- _Work instructions_:
Starting at the top of the data and ending with the line that holds "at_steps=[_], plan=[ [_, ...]", transcribe each line exactly; include both ends.

==========

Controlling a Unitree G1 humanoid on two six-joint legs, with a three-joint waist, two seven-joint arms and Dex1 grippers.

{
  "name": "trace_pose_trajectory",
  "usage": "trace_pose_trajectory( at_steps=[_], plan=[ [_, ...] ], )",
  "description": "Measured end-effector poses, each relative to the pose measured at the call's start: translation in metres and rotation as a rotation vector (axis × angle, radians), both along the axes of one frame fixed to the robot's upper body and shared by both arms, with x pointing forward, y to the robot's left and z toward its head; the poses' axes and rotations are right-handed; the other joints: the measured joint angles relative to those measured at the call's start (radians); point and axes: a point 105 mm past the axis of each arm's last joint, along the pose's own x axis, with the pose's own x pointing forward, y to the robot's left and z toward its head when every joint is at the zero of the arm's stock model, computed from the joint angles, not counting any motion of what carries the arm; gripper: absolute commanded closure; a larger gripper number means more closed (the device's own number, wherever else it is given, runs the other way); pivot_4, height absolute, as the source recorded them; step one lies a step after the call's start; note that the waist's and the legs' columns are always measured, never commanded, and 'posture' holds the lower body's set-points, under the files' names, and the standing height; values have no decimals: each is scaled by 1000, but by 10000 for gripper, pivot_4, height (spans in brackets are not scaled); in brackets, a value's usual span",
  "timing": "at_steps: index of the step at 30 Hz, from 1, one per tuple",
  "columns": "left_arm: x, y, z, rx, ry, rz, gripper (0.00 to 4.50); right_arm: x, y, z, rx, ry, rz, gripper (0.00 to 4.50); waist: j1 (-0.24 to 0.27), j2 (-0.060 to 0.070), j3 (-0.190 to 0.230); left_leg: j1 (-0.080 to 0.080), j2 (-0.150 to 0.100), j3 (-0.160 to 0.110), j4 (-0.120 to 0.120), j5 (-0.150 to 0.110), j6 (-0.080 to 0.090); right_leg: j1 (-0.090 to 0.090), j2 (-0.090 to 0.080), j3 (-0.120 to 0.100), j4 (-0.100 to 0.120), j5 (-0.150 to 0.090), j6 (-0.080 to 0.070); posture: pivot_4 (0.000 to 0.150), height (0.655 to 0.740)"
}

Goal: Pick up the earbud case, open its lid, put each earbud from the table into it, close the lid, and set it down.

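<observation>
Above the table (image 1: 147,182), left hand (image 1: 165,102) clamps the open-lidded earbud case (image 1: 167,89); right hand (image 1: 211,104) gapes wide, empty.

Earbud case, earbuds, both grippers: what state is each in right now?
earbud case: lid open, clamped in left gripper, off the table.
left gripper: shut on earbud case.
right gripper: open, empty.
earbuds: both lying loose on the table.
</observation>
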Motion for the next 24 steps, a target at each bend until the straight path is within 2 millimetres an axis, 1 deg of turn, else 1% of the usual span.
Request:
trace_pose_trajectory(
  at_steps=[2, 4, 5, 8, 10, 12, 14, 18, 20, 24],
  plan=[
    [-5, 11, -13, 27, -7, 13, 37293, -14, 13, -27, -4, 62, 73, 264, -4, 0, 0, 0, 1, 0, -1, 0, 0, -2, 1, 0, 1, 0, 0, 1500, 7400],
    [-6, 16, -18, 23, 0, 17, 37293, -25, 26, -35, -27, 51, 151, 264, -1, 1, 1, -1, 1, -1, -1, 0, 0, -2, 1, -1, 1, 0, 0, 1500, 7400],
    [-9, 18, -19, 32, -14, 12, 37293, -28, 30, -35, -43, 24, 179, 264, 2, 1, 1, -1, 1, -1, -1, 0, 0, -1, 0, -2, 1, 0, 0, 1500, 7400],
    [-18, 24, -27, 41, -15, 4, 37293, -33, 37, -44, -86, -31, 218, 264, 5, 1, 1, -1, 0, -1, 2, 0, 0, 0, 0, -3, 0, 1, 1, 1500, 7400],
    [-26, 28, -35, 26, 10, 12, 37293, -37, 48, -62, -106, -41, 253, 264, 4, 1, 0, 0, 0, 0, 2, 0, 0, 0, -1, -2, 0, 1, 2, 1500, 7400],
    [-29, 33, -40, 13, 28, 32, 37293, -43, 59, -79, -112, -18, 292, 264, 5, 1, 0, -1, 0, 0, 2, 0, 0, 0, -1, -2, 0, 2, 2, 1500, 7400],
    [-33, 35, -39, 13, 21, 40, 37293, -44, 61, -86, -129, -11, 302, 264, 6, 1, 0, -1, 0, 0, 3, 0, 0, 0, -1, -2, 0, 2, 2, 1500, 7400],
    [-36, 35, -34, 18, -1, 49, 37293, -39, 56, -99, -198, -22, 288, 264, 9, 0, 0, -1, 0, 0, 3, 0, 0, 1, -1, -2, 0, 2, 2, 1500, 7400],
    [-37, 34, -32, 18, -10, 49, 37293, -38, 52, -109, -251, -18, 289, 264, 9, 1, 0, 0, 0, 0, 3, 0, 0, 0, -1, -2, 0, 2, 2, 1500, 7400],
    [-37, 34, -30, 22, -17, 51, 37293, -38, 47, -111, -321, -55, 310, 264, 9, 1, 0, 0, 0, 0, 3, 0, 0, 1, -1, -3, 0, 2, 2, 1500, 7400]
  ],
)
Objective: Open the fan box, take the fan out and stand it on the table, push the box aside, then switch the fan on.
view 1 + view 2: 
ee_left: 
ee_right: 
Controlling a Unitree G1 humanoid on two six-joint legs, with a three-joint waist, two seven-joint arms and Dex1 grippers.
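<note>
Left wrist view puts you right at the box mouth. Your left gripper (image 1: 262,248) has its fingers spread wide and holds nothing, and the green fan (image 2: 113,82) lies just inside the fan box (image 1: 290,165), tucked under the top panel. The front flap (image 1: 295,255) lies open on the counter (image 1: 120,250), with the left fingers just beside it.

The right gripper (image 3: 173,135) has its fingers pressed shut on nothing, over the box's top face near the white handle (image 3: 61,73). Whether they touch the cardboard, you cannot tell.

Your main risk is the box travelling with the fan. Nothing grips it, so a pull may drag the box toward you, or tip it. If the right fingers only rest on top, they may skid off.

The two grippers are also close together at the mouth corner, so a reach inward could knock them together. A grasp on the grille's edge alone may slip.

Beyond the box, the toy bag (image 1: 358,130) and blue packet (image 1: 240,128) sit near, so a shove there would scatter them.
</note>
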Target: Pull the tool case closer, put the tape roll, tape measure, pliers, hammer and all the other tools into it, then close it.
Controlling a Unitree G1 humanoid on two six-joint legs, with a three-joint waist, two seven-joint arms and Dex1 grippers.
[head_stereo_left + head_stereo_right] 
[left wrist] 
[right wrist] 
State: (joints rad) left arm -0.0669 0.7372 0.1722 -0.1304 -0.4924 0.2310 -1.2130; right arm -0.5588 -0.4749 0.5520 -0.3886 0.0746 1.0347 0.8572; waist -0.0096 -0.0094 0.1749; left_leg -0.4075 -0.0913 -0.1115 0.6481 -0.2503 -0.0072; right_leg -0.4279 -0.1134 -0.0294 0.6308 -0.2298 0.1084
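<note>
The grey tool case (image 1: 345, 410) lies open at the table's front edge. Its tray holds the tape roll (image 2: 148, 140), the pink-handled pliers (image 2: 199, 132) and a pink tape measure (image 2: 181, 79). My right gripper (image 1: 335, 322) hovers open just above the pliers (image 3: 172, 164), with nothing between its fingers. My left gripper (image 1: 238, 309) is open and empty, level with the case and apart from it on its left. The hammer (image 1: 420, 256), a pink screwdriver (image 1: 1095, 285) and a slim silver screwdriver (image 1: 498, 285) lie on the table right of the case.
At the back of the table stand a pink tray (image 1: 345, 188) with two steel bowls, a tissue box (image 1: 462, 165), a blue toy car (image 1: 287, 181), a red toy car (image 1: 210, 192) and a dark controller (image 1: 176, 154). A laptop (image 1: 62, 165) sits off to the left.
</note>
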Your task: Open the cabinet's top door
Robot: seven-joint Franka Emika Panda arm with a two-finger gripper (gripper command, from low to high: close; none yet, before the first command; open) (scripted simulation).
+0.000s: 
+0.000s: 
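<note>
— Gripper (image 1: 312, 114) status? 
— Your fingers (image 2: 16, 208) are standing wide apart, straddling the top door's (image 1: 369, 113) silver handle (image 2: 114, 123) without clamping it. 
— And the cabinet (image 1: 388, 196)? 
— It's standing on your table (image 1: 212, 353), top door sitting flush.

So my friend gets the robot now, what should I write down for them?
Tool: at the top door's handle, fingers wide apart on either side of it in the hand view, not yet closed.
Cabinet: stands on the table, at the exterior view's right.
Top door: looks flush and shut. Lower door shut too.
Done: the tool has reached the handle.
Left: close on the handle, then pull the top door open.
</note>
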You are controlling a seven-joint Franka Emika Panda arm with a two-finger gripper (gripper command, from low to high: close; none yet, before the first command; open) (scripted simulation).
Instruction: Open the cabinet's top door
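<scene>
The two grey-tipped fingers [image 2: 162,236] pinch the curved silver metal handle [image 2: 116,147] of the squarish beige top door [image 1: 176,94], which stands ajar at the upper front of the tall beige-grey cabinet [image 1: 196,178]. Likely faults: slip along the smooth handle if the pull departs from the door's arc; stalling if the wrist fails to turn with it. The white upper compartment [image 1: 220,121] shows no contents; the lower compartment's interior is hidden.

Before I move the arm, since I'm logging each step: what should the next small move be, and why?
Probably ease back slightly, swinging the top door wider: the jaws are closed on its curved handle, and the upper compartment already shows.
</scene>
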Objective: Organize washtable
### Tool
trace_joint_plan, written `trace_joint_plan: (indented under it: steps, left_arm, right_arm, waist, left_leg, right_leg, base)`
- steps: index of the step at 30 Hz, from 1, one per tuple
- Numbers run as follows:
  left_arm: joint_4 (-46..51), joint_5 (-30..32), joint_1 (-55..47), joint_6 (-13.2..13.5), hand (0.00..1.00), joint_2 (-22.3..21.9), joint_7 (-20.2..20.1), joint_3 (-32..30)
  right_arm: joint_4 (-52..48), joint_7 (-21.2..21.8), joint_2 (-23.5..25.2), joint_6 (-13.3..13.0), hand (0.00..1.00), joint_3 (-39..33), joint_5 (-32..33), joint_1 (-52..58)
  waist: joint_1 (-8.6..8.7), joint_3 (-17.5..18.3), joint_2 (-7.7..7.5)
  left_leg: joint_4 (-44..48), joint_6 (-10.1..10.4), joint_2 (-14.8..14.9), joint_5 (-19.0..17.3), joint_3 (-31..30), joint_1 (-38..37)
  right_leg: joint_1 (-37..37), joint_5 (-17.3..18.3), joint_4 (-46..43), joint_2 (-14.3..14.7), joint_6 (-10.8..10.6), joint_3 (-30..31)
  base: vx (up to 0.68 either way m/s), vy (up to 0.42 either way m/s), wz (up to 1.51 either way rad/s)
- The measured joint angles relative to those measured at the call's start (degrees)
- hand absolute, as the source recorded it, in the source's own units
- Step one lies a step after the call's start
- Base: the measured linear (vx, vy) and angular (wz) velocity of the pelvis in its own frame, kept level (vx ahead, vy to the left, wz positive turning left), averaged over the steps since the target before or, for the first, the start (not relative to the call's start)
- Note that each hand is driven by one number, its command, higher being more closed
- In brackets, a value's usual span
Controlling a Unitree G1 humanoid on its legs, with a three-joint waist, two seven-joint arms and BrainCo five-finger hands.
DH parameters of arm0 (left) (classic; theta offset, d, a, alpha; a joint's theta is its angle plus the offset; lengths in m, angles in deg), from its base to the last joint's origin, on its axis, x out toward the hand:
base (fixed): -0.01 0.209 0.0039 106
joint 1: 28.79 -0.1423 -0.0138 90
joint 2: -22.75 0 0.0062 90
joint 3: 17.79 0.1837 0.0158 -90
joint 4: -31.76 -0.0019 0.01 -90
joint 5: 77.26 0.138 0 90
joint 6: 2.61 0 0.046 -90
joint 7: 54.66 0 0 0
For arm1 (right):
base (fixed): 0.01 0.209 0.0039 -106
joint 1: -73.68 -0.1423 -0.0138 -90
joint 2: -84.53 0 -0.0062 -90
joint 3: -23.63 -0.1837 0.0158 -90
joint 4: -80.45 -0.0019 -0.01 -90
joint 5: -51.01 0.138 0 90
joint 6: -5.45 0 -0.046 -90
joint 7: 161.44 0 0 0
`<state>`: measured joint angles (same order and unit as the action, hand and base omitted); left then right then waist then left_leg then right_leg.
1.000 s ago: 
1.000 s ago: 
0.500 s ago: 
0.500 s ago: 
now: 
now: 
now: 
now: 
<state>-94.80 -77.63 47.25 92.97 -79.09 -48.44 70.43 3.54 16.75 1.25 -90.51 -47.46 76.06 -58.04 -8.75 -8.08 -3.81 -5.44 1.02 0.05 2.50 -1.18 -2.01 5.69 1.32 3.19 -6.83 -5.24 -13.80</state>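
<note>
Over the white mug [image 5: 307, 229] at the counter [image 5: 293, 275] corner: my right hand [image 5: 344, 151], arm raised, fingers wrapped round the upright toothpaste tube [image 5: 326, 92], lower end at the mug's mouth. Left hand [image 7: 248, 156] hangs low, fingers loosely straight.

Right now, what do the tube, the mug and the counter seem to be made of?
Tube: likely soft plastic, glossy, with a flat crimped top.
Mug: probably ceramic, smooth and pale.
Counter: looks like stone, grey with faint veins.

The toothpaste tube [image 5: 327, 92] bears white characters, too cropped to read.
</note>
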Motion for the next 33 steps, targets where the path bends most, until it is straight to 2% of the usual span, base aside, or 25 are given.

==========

- _Solution to the exercise_:
Controlling a Unitree G1 humanoid on two six-joint legs, with a three-joint waist, two seven-joint arms and Dex1 grippers.

{
  "name": "trace_pose_trajectory",
  "usage": "trace_pose_trajectory( at_steps=[_], plan=[ [_, ...] ], )",

This output is now complete.